Pour gagner du temps j’annone : « chute d’une vingtaine de centimètres sur des gravillons, plaies sur le front accompagnées d’un hématome. Pas de signe de TC (traumatisme crânien)/PCI (perte de conscience initiale) : ma fille est bien orienté dans le temps et l’espace, elle se souvient de sa chute, elle n’a pas de changement particulier de comportement, de fatigue excessive. » Un secouriste à la retraite sait encore faire un bilan secouriste.

La porte se rouvre en grand et un beau docteur aux yeux bleus entre… « C’est bien Ririe ici ? » demande-t-il en regardant ma puce. L’étudiant acquiesce. Le docteur sourit, amusé « content de te trouver » dit-il à ma fille instantanément séduite « tout le monde te cherchait en salle de suture » -regard en biais vers l’étudiant qui rougit-. La procédure n’a donc pas changé…

3enfantsen3ans CHU 3Comme il est présent, le médecin titulaire ausculte directement ma puce qui est autant sous le charme que moi. « C’est limite » dit-il rapidement. Il appuie, rapproche les bords de la plaie, demandant à Ririe si elle a mal. « Non, pas trop ». Le verdict tombe : pas de point.

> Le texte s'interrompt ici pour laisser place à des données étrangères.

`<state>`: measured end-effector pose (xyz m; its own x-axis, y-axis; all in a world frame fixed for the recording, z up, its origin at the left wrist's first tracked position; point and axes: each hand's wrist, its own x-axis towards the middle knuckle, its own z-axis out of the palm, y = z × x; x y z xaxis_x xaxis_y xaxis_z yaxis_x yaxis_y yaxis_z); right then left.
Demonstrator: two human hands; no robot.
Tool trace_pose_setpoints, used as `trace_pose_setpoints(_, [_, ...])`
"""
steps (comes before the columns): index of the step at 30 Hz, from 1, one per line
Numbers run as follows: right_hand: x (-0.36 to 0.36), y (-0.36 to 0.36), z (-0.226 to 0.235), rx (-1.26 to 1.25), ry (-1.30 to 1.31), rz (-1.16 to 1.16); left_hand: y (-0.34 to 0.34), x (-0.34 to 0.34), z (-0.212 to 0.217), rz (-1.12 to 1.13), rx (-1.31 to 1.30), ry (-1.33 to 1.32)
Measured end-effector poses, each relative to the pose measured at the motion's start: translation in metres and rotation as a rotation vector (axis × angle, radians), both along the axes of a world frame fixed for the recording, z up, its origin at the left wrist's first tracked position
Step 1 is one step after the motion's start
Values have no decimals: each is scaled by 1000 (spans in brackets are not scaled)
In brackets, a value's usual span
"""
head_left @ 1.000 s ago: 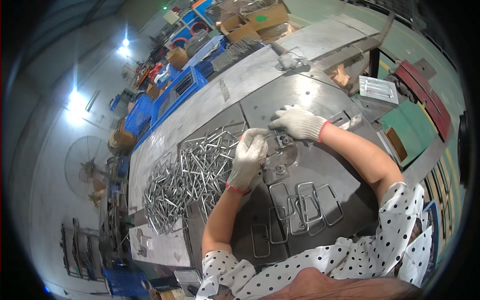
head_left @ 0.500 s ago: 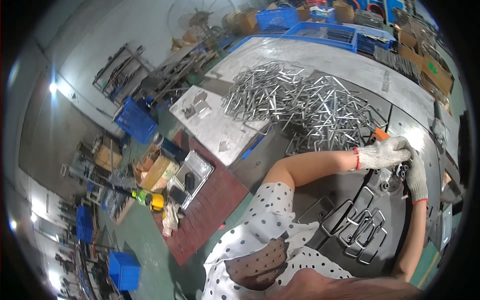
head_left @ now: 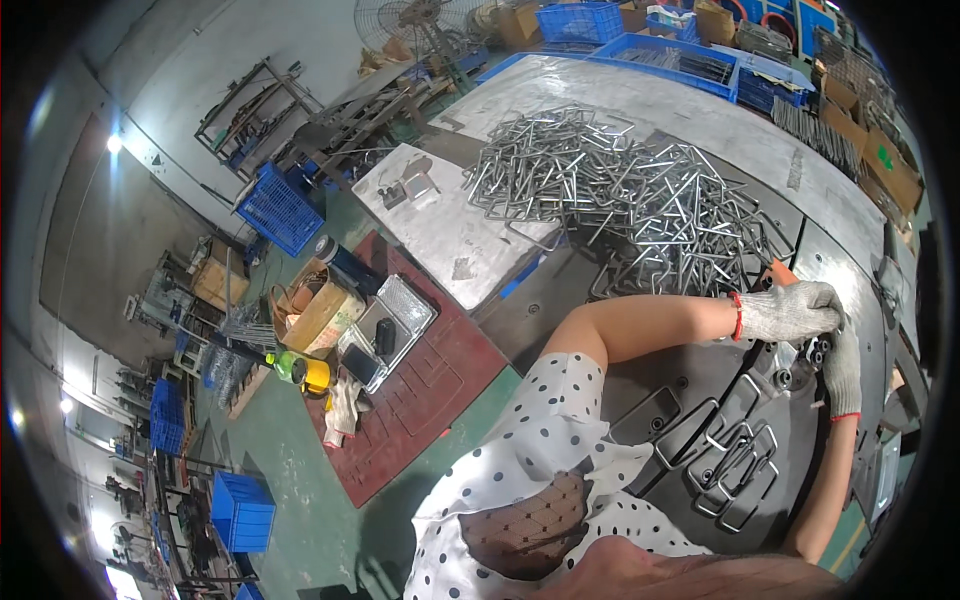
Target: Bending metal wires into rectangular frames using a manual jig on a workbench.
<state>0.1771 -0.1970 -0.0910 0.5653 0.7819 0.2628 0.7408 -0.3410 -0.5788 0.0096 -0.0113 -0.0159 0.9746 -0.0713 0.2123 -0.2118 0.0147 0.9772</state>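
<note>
My left hand (head_left: 788, 312), in a white knit glove with a red cuff, is closed over the metal fixture (head_left: 786, 377) at the right of the steel worktop. Its fingers are curled and hide whatever they grip. Against it from the right comes my right hand (head_left: 844, 368), gloved alike, its fingers mostly covered by the left hand and the fixture. An orange piece (head_left: 781, 272) shows just beyond my left wrist. Nearer to me, several bent wire loops (head_left: 738, 468) lie overlapping on the dark steel plate. Behind my left forearm rises a large heap of bent metal rods (head_left: 640, 200).
A pale board (head_left: 425, 235) adjoins the worktop on the left. On a red-brown board (head_left: 440, 390) stand a metal tray (head_left: 405, 330), an open carton (head_left: 322, 318), a dark bottle (head_left: 345, 262) and a yellow roll (head_left: 316, 376). Blue crates (head_left: 665, 62) line the far edge.
The whole view has shifted a little, with the surroundings sliding right in the picture. Both hands stay together at the fixture, the left slightly lower in the picture.
</note>
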Motion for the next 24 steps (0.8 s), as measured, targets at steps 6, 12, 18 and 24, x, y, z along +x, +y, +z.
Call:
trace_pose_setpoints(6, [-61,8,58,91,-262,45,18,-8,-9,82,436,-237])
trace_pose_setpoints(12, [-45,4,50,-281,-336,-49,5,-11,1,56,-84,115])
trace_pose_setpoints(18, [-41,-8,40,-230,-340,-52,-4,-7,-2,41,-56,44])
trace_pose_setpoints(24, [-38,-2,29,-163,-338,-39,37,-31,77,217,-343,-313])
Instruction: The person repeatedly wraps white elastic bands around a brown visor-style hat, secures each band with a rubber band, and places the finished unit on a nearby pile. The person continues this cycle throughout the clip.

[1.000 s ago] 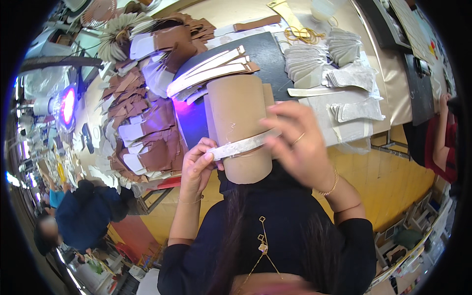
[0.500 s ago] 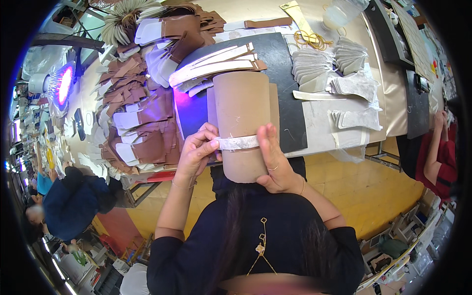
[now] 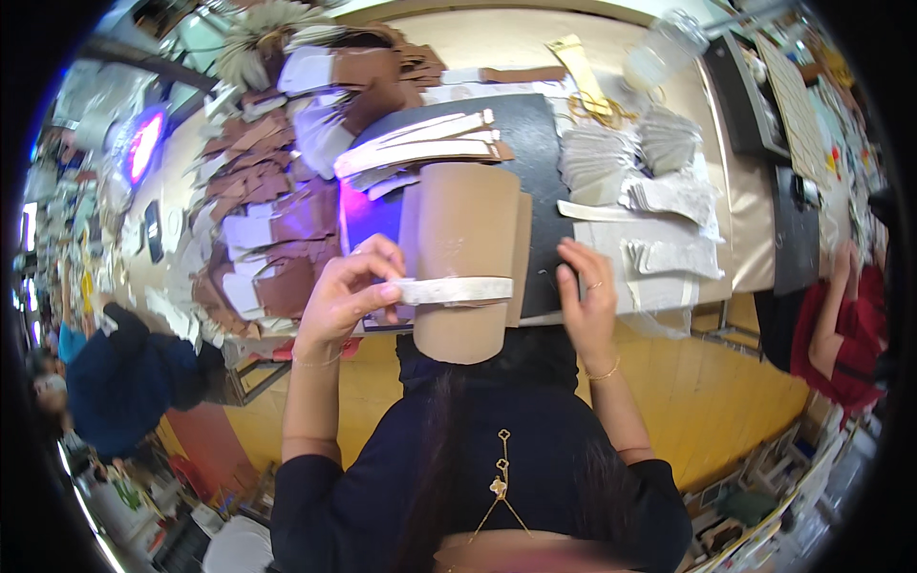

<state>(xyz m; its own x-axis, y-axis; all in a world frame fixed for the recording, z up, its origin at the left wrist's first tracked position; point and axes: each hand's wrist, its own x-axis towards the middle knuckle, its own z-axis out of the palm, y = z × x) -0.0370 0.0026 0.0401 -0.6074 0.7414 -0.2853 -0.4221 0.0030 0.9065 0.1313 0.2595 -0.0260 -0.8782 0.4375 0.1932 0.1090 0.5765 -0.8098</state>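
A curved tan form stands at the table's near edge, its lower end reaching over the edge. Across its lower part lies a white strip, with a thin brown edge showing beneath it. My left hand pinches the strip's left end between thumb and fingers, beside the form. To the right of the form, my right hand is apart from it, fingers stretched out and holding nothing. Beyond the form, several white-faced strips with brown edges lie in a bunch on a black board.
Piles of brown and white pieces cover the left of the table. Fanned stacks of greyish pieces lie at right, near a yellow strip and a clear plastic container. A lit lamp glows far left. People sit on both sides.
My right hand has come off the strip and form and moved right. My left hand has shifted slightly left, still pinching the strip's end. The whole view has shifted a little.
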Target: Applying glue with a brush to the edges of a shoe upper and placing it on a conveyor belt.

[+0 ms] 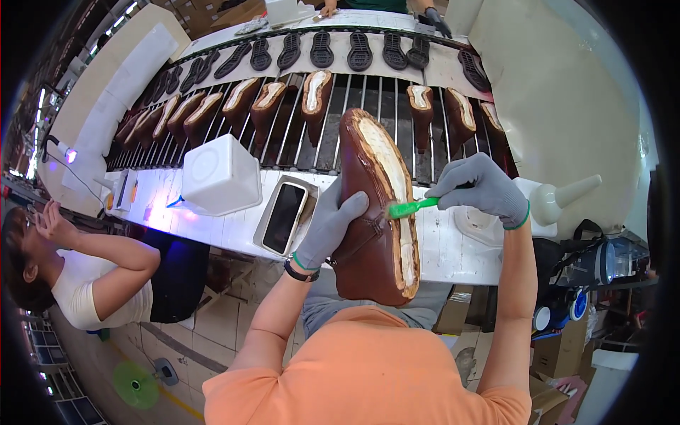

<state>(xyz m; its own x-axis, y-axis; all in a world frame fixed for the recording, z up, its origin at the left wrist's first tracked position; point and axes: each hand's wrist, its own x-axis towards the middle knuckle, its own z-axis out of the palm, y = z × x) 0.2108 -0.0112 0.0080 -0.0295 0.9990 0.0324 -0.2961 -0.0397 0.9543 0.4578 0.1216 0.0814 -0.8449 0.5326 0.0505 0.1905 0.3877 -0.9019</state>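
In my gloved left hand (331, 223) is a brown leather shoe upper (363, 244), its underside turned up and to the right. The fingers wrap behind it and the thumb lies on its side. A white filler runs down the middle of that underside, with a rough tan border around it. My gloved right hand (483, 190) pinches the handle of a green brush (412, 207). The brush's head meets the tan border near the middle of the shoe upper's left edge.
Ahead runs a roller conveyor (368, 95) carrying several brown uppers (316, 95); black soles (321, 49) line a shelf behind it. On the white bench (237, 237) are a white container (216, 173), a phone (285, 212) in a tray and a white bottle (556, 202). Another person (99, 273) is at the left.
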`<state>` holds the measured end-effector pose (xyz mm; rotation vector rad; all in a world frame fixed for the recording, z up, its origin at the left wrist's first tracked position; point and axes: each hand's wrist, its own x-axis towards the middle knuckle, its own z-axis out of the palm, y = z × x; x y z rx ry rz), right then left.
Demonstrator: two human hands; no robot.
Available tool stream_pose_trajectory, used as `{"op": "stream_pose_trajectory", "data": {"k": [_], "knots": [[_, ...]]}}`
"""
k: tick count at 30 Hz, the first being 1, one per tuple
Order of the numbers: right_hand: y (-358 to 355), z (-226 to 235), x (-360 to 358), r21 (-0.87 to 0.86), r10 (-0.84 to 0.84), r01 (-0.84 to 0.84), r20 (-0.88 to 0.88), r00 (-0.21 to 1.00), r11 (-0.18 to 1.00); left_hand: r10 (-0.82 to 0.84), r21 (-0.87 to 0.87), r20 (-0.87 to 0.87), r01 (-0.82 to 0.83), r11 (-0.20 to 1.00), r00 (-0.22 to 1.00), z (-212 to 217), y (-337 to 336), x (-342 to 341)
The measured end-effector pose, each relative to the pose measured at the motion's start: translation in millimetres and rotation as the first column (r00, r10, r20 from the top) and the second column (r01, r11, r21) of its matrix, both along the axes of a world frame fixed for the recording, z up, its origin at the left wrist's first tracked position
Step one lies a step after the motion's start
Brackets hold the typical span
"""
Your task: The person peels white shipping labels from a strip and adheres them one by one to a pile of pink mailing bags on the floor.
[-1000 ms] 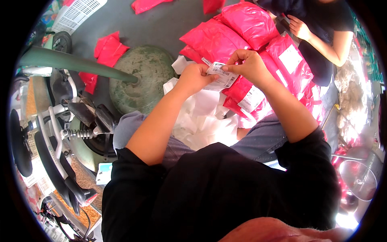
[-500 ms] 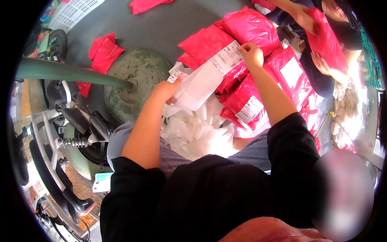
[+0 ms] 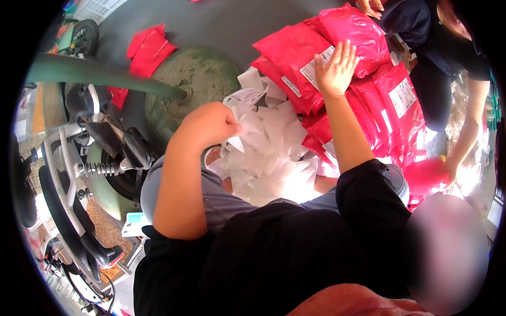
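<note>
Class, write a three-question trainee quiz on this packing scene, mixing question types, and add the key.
1. True or false: the right hand lies flat on a pink plastic mailer bag with a white label.
2. Which hand pinches the white paper backing strip?
3. What lies piled between the person's knees? A) white paper strips B) metal tools C) green bottles

Key: 1 true; 2 the left hand; 3 A

Grey floor (image 3: 211, 23), sunlit at right
</note>
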<state>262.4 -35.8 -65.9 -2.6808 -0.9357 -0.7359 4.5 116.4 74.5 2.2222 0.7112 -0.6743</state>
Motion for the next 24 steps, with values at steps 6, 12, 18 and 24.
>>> {"op": "stream_pose_trajectory", "data": {"k": [6, 12, 18, 24], "knots": [[5.9, -37.9, -23.5, -0.065, 0.097, -0.101, -0.071, 0.993, 0.993, -0.106, 0.064, 0.118, 0.099, 0.993, 0.987, 24.6, -0.3, -26.9], [0.8, 6.1, -35.8, 0.906, 0.704, 0.085, -0.379, 0.600, 0.415, -0.082, -0.306, 0.277, 0.169, 0.937, 0.957, 45.1, -7.7, -49.2], [-23.1, 130.1, -175.0, 0.680, 0.646, -0.222, -0.733, -0.213, 0.698, -0.111, -0.404, 0.538, 0.370, 0.837, 0.836, 72.4, -31.0, -83.4], [-76.2, 206.9, -183.0, 0.815, 0.765, -0.045, -0.559, -0.319, 0.577, -0.215, -0.002, 0.823, 0.381, 0.925, 0.525, 92.6, -78.3, -105.0]]}}
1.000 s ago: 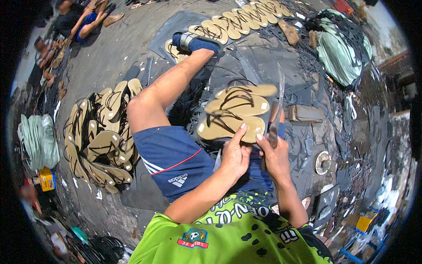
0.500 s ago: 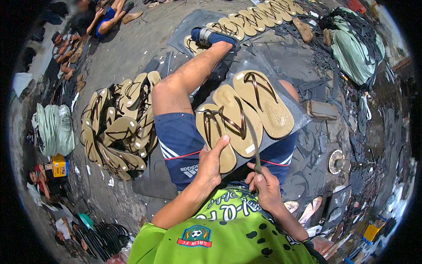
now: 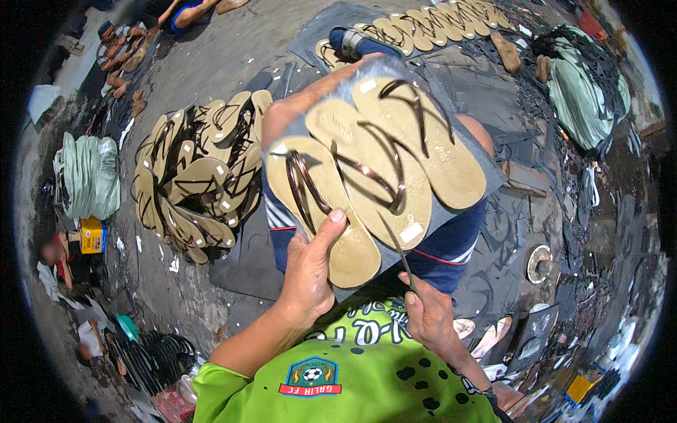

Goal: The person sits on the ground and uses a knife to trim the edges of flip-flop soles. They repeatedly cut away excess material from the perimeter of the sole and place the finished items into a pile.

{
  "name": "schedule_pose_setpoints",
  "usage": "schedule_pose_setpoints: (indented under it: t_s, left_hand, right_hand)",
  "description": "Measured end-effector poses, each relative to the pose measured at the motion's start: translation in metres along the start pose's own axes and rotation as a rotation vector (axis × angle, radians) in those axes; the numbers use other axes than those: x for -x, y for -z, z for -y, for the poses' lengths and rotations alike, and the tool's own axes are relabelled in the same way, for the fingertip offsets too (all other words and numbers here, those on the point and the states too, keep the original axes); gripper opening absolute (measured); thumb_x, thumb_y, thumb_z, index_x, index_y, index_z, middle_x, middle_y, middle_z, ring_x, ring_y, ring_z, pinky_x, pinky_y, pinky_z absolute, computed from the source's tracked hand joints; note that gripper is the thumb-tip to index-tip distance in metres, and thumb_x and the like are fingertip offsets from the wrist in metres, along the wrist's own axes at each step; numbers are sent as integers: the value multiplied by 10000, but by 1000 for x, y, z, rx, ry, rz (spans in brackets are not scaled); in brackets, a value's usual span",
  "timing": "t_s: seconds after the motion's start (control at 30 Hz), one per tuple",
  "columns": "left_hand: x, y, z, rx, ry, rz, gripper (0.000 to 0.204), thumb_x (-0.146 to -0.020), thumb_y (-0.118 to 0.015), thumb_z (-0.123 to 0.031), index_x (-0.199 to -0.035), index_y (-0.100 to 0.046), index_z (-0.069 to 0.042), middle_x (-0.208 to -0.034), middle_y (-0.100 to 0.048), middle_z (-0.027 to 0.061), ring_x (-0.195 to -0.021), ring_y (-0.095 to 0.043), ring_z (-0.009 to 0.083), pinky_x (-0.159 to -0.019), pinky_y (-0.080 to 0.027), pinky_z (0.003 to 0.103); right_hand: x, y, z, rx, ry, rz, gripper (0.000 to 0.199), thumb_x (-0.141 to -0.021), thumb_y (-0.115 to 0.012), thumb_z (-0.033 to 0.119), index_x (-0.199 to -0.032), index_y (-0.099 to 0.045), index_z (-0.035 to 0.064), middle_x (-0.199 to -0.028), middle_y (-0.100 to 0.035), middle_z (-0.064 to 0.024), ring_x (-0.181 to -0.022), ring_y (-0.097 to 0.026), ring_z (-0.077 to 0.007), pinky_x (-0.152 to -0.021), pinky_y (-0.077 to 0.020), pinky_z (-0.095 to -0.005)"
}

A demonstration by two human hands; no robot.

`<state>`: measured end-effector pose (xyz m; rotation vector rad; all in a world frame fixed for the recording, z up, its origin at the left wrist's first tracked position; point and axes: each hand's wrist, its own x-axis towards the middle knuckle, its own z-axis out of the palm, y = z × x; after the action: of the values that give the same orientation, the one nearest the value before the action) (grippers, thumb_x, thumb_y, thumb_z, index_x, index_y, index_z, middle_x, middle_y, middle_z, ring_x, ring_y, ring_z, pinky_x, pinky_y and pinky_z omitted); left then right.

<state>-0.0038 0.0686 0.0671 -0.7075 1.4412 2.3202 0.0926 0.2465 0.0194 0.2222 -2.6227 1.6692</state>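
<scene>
My left hand grips the near left edge of a grey sheet. Its thumb presses on the leftmost tan flip-flop, and the fingers go out of sight underneath. Beside that one, a middle flip-flop and a right flip-flop lie on the same sheet, all with shiny dark brown straps. In my right hand, closed round its handle end, is a knife with a thin, slightly curved blade. The blade points up over the heel of the middle flip-flop; whether it touches cannot be told.
To the left lies a heap of strapped flip-flops; a row of them stands far off. A green sack, a block and a round metal piece are to the right. Dark scraps litter the floor. People sit far left.
The sheet with the three flip-flops has come up closer and tilted, raised by my left hand. The knife's blade has dropped lower, toward the middle flip-flop's heel. My view has shifted slightly.
</scene>
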Motion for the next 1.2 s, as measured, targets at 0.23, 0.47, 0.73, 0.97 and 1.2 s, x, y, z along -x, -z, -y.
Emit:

Soulagement de ma puce, envie d’envoyer un SMS à mon mari « je te l’avais bien dit ». L’urgentiste nous donne le nom d’une bonne crème cicatrisante, ainsi que des instructions pour avoir une belle cicatrice invisible. Ma fille tu porteras un chapeau tout l’été, c’est le docteur qui l’a dit.

Un peu de crème, on attache les cheveux qui retombent sur le front pour pas qu’ils ne gênent. Nous sommes libérées dans la foulée (merci à l’étudiant qui par son erreur nous a fait gagner une bonne demi-heure).

Nous reprenons le labyrinthe dans l’autre sens, ma fille trouve les couloirs plus longs qu’à l’allée. Dans le hall de sortie j’appelle Monsieur-Mon-Mari pour l’informer de l’issue de la consultation. Le soulagement s’entend dans sa voix. Nous montons en voiture, prenons le chemin de la sortie.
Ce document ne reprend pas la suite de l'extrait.